Applying a protective coating such as paint to galvanized iron and steel will alleviate the problems caused by corrosion of the protective zinc coating.
Causes removal of the protective metal surface. The soft zinc coating on galvanized iron and steel make it vulnerable to abrasion damage, especially at roof valleys and gutters where the coating can be worn paper-thin by the scouring of rainwater.
Fatigue: A type of deterioration caused by cyclical expansion and contraction of sheet metal features, especially roofs, without adequate provisions for this movement.
Zinc is very vulnerable to fatigue failure because it has a relatively high coefficient of thermal expansion.

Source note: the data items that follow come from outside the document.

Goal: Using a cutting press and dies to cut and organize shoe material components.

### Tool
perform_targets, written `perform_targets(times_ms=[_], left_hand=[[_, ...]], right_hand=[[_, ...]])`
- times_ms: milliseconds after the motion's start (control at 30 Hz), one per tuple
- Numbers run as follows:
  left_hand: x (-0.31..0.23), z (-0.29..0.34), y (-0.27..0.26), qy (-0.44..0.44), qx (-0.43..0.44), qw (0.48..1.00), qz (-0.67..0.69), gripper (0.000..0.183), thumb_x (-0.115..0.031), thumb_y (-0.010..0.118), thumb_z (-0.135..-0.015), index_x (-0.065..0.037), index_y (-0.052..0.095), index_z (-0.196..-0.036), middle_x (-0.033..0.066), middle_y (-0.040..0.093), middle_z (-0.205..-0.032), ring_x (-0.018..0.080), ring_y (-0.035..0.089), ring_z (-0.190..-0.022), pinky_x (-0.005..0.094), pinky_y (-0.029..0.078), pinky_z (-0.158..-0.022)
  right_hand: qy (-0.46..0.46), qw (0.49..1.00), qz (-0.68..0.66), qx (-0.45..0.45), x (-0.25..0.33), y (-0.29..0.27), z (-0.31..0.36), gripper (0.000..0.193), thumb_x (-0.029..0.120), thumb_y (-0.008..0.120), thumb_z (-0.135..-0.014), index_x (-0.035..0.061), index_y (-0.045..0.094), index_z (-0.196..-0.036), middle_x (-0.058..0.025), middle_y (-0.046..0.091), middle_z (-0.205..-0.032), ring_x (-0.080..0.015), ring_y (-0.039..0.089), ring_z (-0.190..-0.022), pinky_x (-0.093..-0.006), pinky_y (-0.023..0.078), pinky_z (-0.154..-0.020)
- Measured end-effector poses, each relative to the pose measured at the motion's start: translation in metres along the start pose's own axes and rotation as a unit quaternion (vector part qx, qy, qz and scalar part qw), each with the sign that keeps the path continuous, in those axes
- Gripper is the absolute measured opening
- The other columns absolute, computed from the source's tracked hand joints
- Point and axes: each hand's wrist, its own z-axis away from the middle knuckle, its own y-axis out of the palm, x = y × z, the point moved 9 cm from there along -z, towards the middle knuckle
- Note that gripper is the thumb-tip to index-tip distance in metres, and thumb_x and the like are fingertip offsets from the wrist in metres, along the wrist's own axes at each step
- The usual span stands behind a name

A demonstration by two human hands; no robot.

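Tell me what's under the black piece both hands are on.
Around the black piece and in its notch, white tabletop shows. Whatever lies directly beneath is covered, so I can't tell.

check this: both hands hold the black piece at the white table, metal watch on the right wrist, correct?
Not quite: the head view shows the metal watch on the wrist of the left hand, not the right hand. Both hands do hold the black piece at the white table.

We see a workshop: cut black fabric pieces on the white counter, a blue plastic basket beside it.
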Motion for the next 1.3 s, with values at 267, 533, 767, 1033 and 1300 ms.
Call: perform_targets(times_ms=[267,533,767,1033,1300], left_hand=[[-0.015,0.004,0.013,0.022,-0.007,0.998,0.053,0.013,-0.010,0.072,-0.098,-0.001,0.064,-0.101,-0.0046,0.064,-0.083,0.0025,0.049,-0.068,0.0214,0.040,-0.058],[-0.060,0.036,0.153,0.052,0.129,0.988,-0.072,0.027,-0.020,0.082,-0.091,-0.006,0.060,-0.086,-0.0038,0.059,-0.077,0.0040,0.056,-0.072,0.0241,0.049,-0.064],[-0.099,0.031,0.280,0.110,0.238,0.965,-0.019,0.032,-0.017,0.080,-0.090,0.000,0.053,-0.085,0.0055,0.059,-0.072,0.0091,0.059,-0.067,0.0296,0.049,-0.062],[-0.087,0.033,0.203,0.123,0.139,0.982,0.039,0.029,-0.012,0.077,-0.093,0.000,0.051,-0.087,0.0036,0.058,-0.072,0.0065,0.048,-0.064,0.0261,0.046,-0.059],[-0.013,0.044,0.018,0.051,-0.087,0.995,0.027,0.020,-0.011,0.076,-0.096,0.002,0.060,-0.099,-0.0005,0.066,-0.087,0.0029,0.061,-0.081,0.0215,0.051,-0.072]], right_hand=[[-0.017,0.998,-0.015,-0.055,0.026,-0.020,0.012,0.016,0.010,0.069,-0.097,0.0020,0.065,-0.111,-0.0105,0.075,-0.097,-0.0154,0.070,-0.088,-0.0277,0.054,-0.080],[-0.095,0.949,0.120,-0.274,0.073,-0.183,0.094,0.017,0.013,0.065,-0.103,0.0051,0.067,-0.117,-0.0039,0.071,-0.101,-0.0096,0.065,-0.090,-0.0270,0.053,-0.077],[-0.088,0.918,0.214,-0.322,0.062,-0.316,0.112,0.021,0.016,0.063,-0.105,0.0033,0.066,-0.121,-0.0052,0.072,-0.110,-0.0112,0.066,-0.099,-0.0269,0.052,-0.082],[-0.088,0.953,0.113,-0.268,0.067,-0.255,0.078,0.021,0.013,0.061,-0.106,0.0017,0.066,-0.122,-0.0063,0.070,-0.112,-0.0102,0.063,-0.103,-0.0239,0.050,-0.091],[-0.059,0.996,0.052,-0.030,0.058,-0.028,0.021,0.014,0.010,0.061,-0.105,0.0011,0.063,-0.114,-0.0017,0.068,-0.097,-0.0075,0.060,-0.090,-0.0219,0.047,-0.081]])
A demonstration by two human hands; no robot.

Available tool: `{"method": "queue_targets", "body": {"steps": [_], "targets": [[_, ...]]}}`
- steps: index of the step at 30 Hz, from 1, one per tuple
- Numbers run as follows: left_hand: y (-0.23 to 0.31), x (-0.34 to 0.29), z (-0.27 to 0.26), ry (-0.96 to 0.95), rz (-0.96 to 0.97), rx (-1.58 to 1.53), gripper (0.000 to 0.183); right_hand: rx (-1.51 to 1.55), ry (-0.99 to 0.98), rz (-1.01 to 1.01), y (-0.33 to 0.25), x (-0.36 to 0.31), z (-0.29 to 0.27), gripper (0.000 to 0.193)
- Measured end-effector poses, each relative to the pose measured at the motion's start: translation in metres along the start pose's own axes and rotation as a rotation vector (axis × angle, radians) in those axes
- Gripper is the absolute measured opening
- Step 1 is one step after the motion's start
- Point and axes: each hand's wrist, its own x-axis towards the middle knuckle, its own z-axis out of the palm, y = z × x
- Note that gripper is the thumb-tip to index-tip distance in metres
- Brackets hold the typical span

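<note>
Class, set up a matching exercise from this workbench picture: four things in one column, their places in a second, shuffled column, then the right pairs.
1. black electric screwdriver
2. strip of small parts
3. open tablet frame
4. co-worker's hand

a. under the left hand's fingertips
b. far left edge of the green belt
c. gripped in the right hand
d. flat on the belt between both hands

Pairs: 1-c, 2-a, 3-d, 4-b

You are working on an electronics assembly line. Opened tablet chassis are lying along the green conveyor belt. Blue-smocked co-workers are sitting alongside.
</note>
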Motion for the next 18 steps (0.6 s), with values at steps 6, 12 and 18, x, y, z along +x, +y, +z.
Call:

Fatigue failure may also occur when the metal sheets are too thin to resist buckling and sagging. It results in the bulging and tearing of the zinc coating and resembles a cut or a crack.
Creep: The permanent distortion of a soft metal which has been stretched due to its own weight. Thin areas of the metal are especially prone to failure. Creep may be prevented by the use of properly sized individual sheets and bays, properly designed joints, and an adequate number of fasteners.
Distortion: Permanent deformation or failure may occur when a metal is overloaded beyond its yield point because of increased live or dead loads, thermal stresses, or structural modifications altering a stress regime
Wind and thermal stress can damage a roof by pulling joints apart and loosening fasteners.